### Provided records ###
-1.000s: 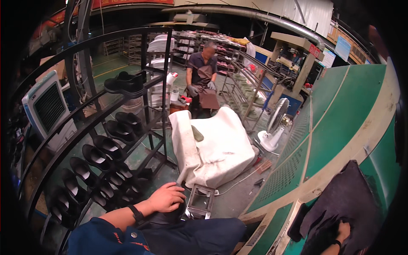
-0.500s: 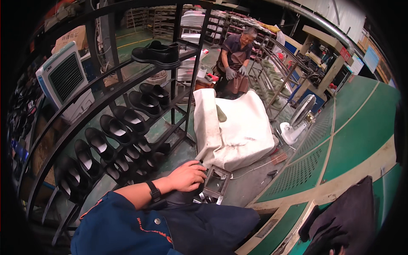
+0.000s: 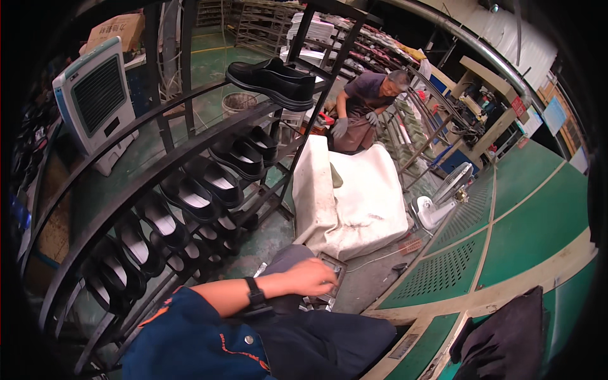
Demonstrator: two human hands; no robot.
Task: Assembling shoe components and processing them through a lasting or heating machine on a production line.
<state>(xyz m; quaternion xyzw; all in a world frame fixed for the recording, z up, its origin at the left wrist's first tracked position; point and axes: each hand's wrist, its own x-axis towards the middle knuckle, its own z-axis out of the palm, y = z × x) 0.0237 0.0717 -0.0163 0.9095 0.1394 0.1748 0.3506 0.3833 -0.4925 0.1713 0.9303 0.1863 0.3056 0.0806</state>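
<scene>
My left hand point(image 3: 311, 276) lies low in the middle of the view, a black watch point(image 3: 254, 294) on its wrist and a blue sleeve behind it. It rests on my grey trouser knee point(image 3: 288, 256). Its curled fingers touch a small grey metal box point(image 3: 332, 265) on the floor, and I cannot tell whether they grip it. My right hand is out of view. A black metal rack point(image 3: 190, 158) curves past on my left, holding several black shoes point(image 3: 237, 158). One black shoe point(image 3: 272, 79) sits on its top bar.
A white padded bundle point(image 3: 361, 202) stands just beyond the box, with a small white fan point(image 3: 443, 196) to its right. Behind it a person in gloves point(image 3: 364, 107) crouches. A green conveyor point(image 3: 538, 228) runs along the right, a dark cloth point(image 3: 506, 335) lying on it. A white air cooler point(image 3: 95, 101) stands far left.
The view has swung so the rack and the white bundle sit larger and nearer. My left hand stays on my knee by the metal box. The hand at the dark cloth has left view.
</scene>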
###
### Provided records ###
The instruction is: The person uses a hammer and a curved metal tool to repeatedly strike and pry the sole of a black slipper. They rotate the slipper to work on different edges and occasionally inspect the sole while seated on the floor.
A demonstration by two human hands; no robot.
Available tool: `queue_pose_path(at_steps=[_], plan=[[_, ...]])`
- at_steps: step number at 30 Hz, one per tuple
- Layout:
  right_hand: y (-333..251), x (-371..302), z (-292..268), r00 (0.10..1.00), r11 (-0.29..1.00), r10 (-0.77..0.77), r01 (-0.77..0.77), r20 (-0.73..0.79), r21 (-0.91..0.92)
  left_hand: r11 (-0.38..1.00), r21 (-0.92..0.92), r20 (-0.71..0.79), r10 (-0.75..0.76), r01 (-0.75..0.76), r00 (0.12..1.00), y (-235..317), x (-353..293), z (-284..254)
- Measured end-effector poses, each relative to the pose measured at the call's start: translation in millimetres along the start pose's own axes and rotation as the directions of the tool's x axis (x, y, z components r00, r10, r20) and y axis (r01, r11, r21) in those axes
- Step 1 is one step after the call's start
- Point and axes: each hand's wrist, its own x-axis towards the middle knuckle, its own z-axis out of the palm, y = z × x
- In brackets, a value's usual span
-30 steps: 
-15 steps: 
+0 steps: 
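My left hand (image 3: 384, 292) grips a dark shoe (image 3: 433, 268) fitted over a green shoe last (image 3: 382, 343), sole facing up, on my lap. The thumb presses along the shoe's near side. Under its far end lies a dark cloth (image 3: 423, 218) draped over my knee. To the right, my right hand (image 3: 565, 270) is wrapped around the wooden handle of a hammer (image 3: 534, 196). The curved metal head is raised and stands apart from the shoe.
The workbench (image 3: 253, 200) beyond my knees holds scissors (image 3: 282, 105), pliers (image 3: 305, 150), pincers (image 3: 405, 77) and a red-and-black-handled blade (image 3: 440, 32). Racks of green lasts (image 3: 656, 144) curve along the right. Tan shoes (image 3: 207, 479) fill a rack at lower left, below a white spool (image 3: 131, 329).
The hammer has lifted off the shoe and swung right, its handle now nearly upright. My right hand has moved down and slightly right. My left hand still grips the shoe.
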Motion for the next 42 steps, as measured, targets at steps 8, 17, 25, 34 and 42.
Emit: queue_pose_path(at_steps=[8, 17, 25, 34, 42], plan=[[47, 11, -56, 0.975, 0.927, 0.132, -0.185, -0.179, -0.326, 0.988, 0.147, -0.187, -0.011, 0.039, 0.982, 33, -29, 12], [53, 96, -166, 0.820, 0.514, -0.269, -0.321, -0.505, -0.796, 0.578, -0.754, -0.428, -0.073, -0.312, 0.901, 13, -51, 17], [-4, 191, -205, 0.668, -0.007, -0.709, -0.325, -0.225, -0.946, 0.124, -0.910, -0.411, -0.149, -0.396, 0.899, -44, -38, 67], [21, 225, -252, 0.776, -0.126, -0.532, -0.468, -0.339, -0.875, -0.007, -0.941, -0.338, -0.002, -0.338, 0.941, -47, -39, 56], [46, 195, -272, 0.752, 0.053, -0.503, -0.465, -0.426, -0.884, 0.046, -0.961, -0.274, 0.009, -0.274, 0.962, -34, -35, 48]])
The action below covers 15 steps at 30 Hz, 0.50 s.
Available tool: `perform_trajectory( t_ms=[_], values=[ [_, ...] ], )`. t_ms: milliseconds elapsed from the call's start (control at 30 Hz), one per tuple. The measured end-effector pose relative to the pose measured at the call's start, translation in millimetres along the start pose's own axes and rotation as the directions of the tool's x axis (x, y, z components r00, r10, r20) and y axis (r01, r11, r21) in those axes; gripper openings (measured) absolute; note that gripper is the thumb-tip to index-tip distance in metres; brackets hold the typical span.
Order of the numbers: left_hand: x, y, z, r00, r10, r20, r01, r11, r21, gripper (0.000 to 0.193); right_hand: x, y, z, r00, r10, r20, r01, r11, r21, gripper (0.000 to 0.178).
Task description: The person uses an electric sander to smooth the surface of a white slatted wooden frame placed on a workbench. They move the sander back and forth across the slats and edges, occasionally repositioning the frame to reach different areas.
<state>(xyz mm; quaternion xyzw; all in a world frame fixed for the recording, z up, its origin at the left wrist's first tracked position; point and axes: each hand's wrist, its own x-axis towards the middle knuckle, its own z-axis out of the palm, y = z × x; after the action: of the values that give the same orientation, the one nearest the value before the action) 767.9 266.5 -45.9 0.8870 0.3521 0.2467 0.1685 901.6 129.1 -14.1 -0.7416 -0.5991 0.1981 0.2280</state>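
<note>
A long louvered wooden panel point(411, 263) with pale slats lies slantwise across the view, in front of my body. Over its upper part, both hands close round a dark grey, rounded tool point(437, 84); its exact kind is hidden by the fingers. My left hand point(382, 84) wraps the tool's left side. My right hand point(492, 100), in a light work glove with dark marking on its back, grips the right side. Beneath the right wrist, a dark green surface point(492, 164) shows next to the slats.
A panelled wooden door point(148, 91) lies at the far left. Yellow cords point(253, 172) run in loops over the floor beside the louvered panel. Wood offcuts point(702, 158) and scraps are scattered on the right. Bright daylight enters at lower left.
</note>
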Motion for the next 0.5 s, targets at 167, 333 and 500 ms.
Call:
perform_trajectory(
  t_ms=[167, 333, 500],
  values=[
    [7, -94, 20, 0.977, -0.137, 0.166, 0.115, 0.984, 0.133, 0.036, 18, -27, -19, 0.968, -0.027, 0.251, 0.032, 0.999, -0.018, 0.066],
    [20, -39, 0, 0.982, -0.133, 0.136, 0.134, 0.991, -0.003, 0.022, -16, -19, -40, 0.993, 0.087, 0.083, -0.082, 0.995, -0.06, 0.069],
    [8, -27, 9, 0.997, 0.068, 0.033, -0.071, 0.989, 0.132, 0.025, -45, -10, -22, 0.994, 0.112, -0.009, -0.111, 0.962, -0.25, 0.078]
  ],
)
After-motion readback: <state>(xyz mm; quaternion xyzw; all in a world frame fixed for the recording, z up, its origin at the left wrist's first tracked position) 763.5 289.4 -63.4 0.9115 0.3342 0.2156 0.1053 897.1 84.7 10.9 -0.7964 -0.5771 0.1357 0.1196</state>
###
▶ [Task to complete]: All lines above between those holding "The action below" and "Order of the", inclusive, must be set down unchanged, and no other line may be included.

▶ [Solution to this exercise]:
The action below covers 15 steps at 30 Hz, 0.50 s.
Available tool: `perform_trajectory( t_ms=[_], values=[ [_, ...] ], )`. t_ms: milliseconds elapsed from the call's start (control at 30 Hz), one per tuple. The measured end-effector pose relative to the pose measured at the call's start, translation in millimetres along the start pose's own axes and rotation as the directions of the tool's x axis (x, y, z components r00, r10, r20) and y axis (r01, r11, r21) in those axes; gripper openings (measured) absolute; note that gripper is the thumb-tip to index-tip distance in metres; brackets hold the typical span.
Order of the numbers: left_hand: x, y, z, r00, r10, r20, r01, r11, r21, gripper (0.000 to 0.193); right_hand: x, y, z, r00, r10, r20, r01, r11, r21, gripper (0.000 to 0.178).

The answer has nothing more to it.